Le projet À l’Œil Nu, À voix haute s’appuie sur un texte publié par Alice Roland aux éditions P.O.L en octobre 2014 : À l’Œil Nu, une fiction qui se présente comme un recueil de témoignages. Différentes strip-teaseuses y racontent à la première personne un pan de leur expérience dans le lieu où elles ont exercé cette activité (un sex-show nommé « À l’Œil Nu »).

La lecture présentée est singulière dans la mesure où Alice Roland et Gaspard Delanoë lisent des extraits de ce texte ensemble. Ensemble, c’est-à-dire dans le même souffle, le même rythme, les mêmes intonations, la même gestuelle, littéralement à l’unisson. C’est donc un travail mélodique, proche du chant mais à partir de la parole, qui est donné à entendre. Les textes à la première personne, signés de femmes pas toujours sûres de l’être, ou jouant à l’être, sont dits par deux voix aux timbres plus ou moins graves, introduisant une dimension de doute supplémentaire dans l’identité mouvante des strip-teaseuses héroïnes d’À l’Œil Nu.

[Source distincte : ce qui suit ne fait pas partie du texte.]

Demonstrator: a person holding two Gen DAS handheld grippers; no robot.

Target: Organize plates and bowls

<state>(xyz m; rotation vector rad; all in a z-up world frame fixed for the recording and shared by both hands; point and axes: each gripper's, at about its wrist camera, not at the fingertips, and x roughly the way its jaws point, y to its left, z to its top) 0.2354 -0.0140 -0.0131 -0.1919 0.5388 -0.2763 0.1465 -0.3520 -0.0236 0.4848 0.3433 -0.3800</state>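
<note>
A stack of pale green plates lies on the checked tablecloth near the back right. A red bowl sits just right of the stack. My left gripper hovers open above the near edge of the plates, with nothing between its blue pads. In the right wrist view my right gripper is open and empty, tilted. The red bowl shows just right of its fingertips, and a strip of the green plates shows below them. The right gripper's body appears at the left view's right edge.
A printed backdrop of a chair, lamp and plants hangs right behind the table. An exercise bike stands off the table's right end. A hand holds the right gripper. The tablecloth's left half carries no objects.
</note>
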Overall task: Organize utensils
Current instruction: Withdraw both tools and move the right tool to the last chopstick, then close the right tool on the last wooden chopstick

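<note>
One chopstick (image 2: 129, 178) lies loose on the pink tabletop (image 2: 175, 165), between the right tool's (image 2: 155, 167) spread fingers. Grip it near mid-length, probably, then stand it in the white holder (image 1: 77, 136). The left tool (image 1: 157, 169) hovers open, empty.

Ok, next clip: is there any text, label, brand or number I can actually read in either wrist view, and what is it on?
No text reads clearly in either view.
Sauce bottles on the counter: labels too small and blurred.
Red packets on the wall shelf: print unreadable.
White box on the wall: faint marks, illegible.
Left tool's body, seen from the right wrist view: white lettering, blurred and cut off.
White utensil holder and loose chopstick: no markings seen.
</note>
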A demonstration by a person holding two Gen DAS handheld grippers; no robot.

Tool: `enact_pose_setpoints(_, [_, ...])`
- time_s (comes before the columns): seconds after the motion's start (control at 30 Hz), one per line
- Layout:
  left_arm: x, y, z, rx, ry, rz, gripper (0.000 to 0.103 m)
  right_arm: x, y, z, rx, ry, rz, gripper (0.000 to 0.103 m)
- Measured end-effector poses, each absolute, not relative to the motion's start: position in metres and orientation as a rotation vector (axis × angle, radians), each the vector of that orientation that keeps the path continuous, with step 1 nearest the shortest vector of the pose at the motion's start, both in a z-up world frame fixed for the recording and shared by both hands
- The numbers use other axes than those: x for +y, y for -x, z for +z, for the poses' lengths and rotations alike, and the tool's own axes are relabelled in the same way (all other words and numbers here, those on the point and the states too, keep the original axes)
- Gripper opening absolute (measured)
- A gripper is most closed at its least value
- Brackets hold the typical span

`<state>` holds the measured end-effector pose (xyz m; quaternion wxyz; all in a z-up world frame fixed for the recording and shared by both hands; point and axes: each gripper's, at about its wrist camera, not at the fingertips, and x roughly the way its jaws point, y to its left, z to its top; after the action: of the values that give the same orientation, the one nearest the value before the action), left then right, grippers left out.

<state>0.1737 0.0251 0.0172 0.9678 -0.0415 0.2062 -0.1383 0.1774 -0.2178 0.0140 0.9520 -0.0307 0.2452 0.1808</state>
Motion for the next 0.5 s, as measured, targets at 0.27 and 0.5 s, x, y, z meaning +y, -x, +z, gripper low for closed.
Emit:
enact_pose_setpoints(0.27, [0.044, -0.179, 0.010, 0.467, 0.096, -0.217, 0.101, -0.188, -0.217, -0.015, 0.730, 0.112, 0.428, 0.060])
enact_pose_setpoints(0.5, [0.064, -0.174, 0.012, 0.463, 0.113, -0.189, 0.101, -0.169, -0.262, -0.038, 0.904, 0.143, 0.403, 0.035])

De plus, il ne s’agit pas d’une lecture immobile, à la table, mais d’une occupation de l’espace par les corps autant que par les voix.
L’espace des protagonistes d’À l’Œil Nu est celui d’un sex-show, à la fois mystérieux pour les novices, familier pour les habitués, mais toujours excitant pour tous, c’est un espace qui implique les corps ; l’espace du livre est celui de la distance, de la réflexion sur un métier et sur des pratiques sexuelles et professionnelles, un espace qui explique les corps (ou du moins ne cesse de recommencer l’explication, les corps se dérobant toujours), les extrait pour mieux en observer la vie.
Quelle occupation de l’espace scénique peut alors faire écho à ces deux espaces premiers, celui du sex-show et celui de l’écriture ? Quel autre espace la lecture peut-elle déployer – ou resserrer – après ce double mouvement d’implication des corps puis de leur explication infnie ? Le mouvement n’est plus celui de l’implication ni de l’explication, mais au moins de la duplication : deux corps partageant une même lecture, se redoublant l’un l’autre, faisant exercice de ressemblance.
Quelle nouvelle fiction adviendra si l’on augmente À l’Œil Nu, fiction sur des corps, d’autres corps sur un autre plan – ceux de la performance ?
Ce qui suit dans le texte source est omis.